### What to produce
Each line starting at the one that contains "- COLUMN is" and ending at the one that contains "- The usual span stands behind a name" must be returned exactly, and the rest of the listing is left out.

(Data in this exercise)

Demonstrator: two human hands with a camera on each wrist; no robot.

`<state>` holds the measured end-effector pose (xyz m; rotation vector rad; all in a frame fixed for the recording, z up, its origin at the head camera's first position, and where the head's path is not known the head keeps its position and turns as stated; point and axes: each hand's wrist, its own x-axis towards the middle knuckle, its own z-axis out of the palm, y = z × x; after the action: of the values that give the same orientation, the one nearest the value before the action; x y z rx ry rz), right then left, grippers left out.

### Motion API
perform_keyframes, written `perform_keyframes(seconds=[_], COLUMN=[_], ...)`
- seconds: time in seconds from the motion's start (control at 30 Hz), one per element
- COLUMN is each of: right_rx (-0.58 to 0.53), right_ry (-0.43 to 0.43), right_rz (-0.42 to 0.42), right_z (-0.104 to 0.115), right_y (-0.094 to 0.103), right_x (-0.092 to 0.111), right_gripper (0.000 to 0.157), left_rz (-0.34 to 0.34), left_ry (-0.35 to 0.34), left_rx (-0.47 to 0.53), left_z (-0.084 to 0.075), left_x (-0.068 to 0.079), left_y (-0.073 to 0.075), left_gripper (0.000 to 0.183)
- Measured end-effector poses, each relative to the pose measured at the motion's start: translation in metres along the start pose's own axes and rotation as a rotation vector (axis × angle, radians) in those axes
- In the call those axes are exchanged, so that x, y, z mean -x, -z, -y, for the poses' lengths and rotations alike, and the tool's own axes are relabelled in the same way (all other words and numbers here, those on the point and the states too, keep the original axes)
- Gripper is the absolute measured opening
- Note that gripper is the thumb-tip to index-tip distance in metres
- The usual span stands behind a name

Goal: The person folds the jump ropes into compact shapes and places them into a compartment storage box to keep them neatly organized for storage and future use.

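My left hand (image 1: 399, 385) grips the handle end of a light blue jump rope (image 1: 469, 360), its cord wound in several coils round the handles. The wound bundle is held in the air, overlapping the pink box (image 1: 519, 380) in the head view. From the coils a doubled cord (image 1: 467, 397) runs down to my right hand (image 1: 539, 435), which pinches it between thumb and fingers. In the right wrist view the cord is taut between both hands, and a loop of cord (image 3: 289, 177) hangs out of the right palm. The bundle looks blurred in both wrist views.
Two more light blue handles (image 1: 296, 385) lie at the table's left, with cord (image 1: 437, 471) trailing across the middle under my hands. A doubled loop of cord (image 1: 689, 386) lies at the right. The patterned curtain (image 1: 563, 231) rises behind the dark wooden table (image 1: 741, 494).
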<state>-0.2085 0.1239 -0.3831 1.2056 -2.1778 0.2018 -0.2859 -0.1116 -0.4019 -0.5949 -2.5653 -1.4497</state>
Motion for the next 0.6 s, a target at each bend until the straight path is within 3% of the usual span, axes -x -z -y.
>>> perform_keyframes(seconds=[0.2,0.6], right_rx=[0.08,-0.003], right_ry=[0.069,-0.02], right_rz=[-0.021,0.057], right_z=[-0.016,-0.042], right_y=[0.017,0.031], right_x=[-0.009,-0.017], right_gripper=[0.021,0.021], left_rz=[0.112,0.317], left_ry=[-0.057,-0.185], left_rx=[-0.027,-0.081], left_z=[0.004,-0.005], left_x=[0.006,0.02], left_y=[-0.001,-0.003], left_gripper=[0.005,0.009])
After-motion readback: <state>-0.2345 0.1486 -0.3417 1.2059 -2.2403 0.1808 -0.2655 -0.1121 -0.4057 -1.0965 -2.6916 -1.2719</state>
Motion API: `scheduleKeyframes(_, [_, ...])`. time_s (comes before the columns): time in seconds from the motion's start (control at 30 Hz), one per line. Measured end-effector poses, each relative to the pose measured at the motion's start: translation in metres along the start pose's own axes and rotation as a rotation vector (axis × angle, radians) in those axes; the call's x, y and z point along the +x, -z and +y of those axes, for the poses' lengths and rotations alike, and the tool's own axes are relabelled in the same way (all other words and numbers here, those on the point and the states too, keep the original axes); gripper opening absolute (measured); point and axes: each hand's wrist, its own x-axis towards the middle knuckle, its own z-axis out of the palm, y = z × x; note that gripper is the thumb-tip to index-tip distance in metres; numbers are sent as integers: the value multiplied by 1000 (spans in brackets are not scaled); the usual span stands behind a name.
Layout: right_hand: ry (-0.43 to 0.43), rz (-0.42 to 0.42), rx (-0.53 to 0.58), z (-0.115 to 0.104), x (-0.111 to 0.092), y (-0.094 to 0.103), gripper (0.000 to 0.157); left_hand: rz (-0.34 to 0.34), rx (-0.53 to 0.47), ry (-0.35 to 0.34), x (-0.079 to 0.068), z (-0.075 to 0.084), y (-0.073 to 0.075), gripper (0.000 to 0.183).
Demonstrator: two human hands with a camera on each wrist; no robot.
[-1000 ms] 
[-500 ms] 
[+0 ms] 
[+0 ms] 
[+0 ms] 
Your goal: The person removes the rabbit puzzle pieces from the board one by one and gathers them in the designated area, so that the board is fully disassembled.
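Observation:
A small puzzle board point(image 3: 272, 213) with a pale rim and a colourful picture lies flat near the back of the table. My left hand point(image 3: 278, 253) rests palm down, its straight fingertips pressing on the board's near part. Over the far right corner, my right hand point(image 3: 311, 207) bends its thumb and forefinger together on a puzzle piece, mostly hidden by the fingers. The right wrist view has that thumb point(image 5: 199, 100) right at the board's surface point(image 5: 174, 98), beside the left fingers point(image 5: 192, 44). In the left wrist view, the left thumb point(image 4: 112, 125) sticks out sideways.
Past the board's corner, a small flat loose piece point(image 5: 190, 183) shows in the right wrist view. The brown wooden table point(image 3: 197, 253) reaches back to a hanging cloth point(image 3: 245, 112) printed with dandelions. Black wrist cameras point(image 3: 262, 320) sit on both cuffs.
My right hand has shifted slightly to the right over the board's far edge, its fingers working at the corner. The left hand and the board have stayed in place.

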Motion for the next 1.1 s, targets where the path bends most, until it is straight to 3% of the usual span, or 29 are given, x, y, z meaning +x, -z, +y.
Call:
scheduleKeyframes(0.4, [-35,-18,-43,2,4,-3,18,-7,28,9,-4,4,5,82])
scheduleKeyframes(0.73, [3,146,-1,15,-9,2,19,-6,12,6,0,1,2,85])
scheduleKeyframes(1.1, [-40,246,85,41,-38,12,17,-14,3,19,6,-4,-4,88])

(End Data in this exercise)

### Task response
- COLUMN is each of: right_rx (-0.58 to 0.53), right_ry (-0.43 to 0.43), right_rz (-0.42 to 0.42), right_z (-0.104 to 0.115), right_y (-0.094 to 0.103), right_x (-0.092 to 0.111), right_gripper (0.000 to 0.157), left_rz (-0.34 to 0.34), left_ry (-0.35 to 0.34), left_rx (-0.47 to 0.53), left_z (-0.084 to 0.075), left_x (-0.068 to 0.079), left_y (-0.073 to 0.075), left_gripper (0.000 to 0.183)
- Measured end-effector poses, each relative to the pose measured at the motion's start: translation in metres along the start pose's own axes and rotation as a rotation vector (axis × angle, radians) in those axes
- In the call those axes are exchanged, so that x, y, z mean -x, -z, -y, for the poses' lengths and rotations alike, and the tool's own axes are relabelled in the same way (all other words and numbers here, those on the point and the states too, keep the original axes)
- Gripper is the absolute measured opening
- Note that gripper is the thumb-tip to index-tip distance in metres
- The usual span stands behind a name

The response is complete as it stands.